Kinetics and Mechanism of Mammalian Mitochondrial Ribosome Assembly.

机构信息

Department of Pharmacological Sciences, Stony Brook University, Stony Brook, NY 11794-8651, USA.

Department of Pharmacological Sciences, Stony Brook University, Stony Brook, NY 11794-8651, USA.

出版信息

Cell Rep. 2018 Feb 13;22(7):1935-1944. doi: 10.1016/j.celrep.2018.01.066.

Abstract

Mammalian mtDNA encodes only 13 proteins, all essential components of respiratory complexes, synthesized by mitochondrial ribosomes. Mitoribosomes contain greatly truncated RNAs transcribed from mtDNA, including a structural tRNA in place of 5S RNA as a scaffold for binding 82 nucleus-encoded proteins, mitoribosomal proteins (MRPs). Cryoelectron microscopy (cryo-EM) studies have determined the structure of the mitoribosome, but its mechanism of assembly is unknown. Our SILAC pulse-labeling experiments determine the rates of mitochondrial import of MRPs and their assembly into intact mitoribosomes, providing a basis for distinguishing MRPs that bind at early and late stages in mitoribosome assembly to generate a working model for mitoribosome assembly.
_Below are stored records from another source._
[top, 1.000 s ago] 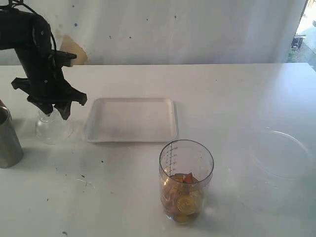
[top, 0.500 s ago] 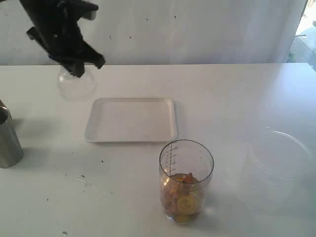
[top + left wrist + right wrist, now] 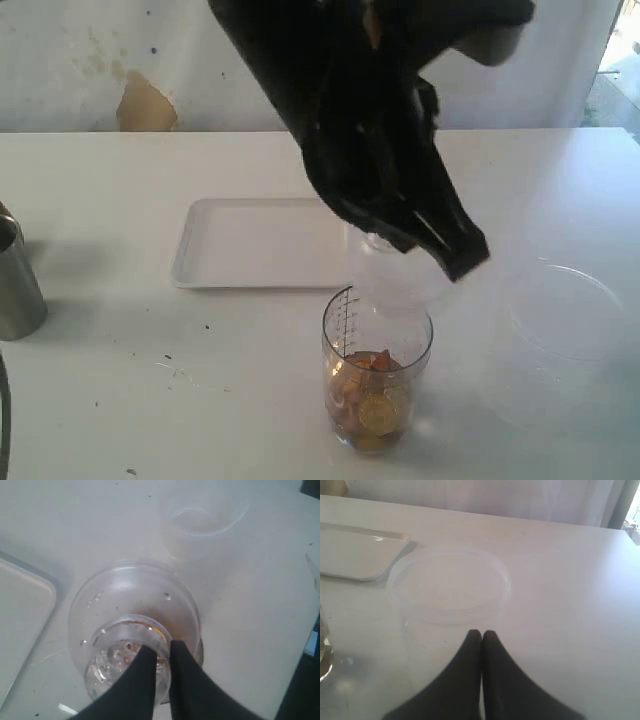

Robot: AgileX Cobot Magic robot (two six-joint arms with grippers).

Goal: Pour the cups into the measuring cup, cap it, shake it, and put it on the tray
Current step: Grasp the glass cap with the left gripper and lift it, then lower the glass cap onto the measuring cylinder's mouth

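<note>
Nearest you, the measuring cup [image 3: 377,372] stands upright on the table with a layer of orange and yellow pieces in its bottom, so the pouring looks done, at least in part. Right over its mouth, your left gripper [image 3: 161,655] is clamped on the strainer neck of the cap [image 3: 396,285], dome downward. The cap is at the rim or just above it, and you cannot tell which from here. Off to the right, your right gripper [image 3: 481,635] has its fingers together on nothing, just beside the wide clear container [image 3: 447,585]. Behind the cup lies the tray [image 3: 250,245]; the steel tumbler [image 3: 15,285] stands at the far left edge. Seating the cap, shaking and placing on the tray remain.
</note>
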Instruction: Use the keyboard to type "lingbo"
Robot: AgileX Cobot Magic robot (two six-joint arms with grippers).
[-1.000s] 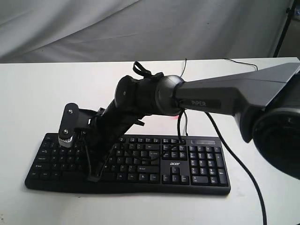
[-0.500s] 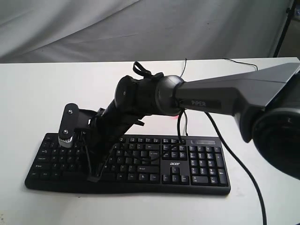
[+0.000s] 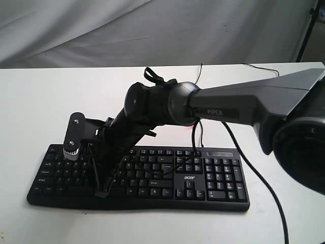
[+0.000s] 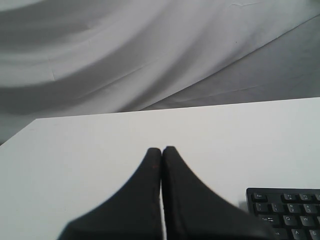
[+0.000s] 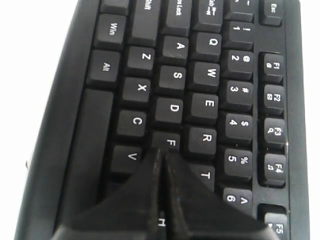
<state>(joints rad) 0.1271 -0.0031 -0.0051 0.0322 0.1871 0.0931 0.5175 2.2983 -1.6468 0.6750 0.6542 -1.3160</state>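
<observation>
One keyboard [image 3: 218, 178] lies on one white table [image 3: 40, 101]. One arm [image 3: 244, 104] shows in the exterior view. Two grippers show across the wrist views: the left gripper [image 4: 161, 150] and the right gripper [image 5: 161, 154]. One grey cloth [image 3: 152, 30] hangs behind.

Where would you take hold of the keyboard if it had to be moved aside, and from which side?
Take the number-pad end of the keyboard, coming in from the right of the exterior view. The board lies low and flat on the table, so only its thin rim offers a hold. That end is uncovered, while the shut right gripper is down over the left half.
</observation>
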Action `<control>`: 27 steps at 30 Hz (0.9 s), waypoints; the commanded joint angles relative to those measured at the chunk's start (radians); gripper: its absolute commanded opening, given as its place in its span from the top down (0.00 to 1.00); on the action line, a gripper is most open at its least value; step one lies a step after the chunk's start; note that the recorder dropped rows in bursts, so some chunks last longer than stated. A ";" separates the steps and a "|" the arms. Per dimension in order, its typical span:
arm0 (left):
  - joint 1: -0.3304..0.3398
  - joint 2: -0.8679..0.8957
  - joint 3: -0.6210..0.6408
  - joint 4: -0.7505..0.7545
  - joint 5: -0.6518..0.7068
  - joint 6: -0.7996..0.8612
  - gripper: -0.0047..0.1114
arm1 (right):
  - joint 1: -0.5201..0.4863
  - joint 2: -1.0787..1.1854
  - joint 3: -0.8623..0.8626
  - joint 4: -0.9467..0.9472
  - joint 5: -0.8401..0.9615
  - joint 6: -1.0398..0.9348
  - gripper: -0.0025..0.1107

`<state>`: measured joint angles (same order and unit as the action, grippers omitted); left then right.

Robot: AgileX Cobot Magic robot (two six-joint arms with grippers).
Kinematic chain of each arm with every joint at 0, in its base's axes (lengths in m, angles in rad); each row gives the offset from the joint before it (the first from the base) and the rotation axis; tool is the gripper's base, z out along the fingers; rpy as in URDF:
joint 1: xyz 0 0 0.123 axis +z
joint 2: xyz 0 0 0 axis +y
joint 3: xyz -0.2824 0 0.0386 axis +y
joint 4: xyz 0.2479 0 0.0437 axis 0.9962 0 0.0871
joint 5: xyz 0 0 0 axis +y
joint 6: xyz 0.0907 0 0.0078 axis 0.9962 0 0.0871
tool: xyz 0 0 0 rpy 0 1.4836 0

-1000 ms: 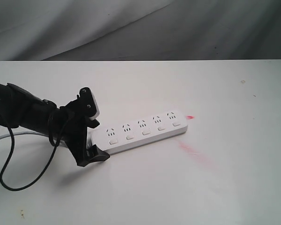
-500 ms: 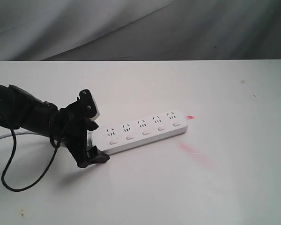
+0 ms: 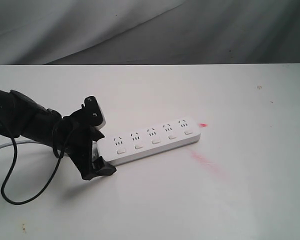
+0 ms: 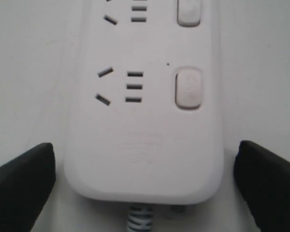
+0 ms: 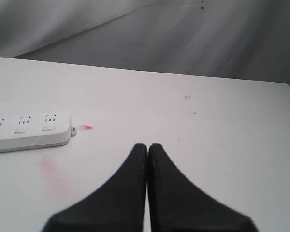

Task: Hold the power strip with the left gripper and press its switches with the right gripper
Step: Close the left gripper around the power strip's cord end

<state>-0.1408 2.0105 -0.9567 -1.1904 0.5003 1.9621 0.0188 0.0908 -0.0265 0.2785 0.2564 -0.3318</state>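
The white power strip (image 3: 152,139) lies flat on the table, its five switches (image 3: 155,141) in a row along the near side. My left gripper (image 3: 100,142) is open and straddles the strip's cord end. In the left wrist view its black fingers (image 4: 24,179) stand on either side of the power strip (image 4: 145,140), with a thin gap on each side. One switch (image 4: 188,88) shows just beyond them. The left gripper (image 4: 144,162) holds nothing. My right gripper (image 5: 148,146) is shut and empty, well away from the strip's far end (image 5: 34,129). It is outside the exterior view.
A pink smear (image 3: 208,163) and a small red mark (image 3: 203,124) lie on the white table beside the strip's far end. A thin black cable loop (image 3: 10,186) hangs from the left arm. Grey cloth (image 3: 190,30) backs the table's far edge.
The left gripper has slid back slightly to the left along the strip's cord end. The strip has not moved.
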 commanded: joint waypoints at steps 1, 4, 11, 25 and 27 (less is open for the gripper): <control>0.002 0.001 -0.001 0.026 -0.009 -0.003 0.15 | -0.008 -0.004 0.006 -0.002 -0.004 0.000 0.98; 0.002 0.001 -0.001 0.026 -0.015 -0.003 0.15 | -0.008 -0.004 0.006 -0.002 -0.004 0.000 0.98; 0.002 0.001 -0.001 0.031 -0.049 0.002 0.15 | -0.008 -0.004 0.006 -0.002 -0.004 0.000 0.98; 0.002 0.001 -0.001 0.067 -0.030 0.004 0.15 | -0.008 -0.004 0.006 -0.002 -0.004 0.000 0.98; 0.002 0.001 -0.001 0.071 -0.030 0.002 0.15 | -0.008 -0.004 0.006 -0.002 -0.004 0.000 0.98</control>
<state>-0.1408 2.0105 -0.9590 -1.1702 0.4946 1.9602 0.0188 0.0908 -0.0265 0.2785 0.2564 -0.3318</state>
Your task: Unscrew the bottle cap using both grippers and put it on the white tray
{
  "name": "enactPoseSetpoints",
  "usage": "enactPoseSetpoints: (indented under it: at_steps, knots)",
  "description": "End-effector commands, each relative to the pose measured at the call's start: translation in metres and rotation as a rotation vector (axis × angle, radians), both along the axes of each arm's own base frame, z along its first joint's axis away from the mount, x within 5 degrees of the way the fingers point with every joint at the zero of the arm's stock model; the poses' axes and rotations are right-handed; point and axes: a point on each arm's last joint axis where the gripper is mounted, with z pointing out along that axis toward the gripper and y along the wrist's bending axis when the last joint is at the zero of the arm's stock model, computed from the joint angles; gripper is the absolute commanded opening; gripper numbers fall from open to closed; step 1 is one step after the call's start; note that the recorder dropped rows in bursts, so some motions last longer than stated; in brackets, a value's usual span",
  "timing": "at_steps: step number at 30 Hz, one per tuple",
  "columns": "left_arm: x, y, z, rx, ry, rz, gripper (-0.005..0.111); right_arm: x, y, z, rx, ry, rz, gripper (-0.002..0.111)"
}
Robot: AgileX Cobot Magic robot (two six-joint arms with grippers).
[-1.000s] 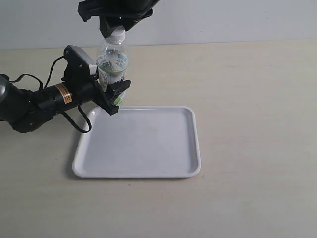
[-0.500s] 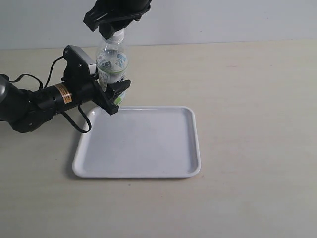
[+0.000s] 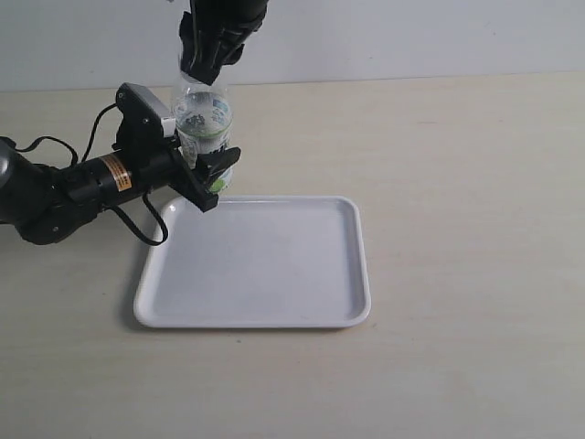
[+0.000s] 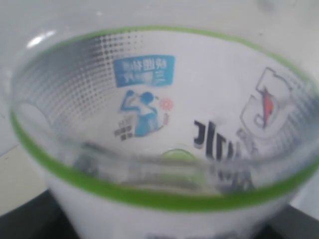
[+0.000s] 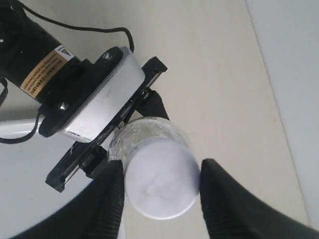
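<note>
Currently clenched on the bottle (image 3: 203,119) with jaws of the left gripper (image 3: 212,174); pinching the bottle cap (image 5: 160,181) with jaws of the right gripper (image 5: 162,167) (hidden in exterior view).

A broad table (image 3: 457,274) fills most of the exterior view, its top a pale cream-beige with a faint, fine grain and a matte, evenly lit finish. Its far edge runs as a nearly straight line across the upper part of that view, rising slightly toward the right, and there it meets a plain wall (image 3: 411,37) of light grey-white with a bluish cast. The right wrist view shows the same two surfaces from above: the beige table (image 5: 209,59) and, along one side, the pale wall (image 5: 294,74), the border between them a straight slanting line. Soft, dim shadows lie on the table
</note>
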Motion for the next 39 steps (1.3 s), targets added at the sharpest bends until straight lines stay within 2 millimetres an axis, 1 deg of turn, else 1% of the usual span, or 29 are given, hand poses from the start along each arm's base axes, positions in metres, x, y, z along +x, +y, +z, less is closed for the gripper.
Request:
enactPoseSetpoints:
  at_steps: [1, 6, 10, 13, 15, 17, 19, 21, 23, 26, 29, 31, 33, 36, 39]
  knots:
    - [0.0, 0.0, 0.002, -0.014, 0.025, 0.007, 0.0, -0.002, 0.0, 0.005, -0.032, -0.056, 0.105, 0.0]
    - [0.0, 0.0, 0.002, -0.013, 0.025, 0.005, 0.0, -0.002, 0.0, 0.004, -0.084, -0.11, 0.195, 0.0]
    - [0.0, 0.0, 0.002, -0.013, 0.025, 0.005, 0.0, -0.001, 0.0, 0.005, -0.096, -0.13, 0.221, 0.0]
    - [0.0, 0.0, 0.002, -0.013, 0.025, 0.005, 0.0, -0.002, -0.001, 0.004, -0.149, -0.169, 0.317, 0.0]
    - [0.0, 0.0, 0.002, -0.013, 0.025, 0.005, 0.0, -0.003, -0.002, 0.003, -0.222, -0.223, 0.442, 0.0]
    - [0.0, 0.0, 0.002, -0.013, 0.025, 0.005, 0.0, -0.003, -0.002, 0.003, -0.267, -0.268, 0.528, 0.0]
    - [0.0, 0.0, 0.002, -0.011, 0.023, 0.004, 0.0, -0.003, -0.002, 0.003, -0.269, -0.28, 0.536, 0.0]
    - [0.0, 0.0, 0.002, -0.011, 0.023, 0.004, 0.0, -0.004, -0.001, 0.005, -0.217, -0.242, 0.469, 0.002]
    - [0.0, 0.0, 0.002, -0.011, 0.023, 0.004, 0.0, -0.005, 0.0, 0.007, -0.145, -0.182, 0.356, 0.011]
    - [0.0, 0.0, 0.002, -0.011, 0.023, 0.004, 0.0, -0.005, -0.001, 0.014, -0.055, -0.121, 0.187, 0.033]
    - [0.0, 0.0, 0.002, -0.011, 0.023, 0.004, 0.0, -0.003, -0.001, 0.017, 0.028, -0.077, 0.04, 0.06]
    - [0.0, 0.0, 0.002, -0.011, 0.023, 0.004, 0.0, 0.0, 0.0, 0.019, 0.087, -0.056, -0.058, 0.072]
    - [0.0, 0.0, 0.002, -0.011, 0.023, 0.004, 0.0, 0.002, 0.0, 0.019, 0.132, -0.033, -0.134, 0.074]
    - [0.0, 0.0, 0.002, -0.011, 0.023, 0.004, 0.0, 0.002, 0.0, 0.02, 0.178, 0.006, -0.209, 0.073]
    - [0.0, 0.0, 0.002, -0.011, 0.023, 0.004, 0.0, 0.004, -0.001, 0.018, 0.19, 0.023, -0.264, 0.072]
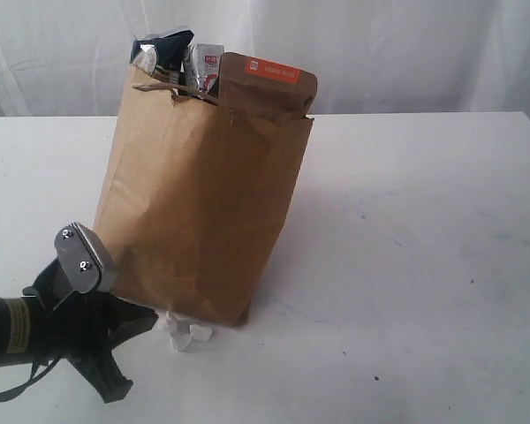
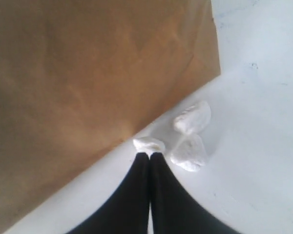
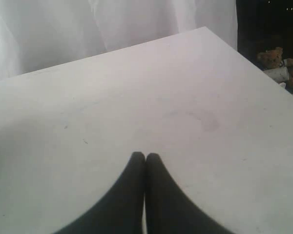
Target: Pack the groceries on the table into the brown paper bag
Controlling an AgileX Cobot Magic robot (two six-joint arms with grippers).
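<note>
Packing looked done, the brown paper bag (image 1: 203,212) full; the left end effector (image 2: 149,156) and right end effector (image 3: 145,157) were closed empty, so a careful withdrawal seemed next.

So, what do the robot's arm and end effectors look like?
Left end effector and right end effector: two black fingers each, tapering to narrow tips. Left arm: black tube, yellowish label, grey screwed bracket, thin black cable.
</note>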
Mitoribosome assembly is a slow process initiated at the mtDNA nucleoid driven by excess synthesis of individual MRPs. MRPs that are tightly associated in the structure frequently join the complex in a coordinated manner. Clinically significant MRP mutations reported to date affect proteins that bind early on during assembly.

摘要

哺乳动物的 mtDNA 仅编码 13 种蛋白质,它们都是线粒体核糖体合成的呼吸复合物的必需成分。线粒体核糖体包含从 mtDNA 转录的大大截断的 RNA,包括一种结构 tRNA 代替 5S RNA 作为结合 82 种核编码蛋白质(线粒体核糖体蛋白,MRP)的支架。冷冻电子显微镜(cryo-EM)研究已经确定了线粒体核糖体的结构,但它的组装机制尚不清楚。我们的 SILAC 脉冲标记实验确定了 MRP 的线粒体导入率及其组装成完整的线粒体核糖体的速率,为区分在早期和晚期结合到线粒体核糖体组装中的 MRP 提供了基础,从而为线粒体核糖体组装生成了一个工作模型。线粒体核糖体的组装是一个由 mtDNA 核体驱动的、由单个 MRP 过量合成引发的缓慢过程。在结构中紧密结合的 MRP 通常以协调的方式加入复合物。迄今为止报道的具有临床意义的 MRP 突变影响在组装过程中早期结合的蛋白质。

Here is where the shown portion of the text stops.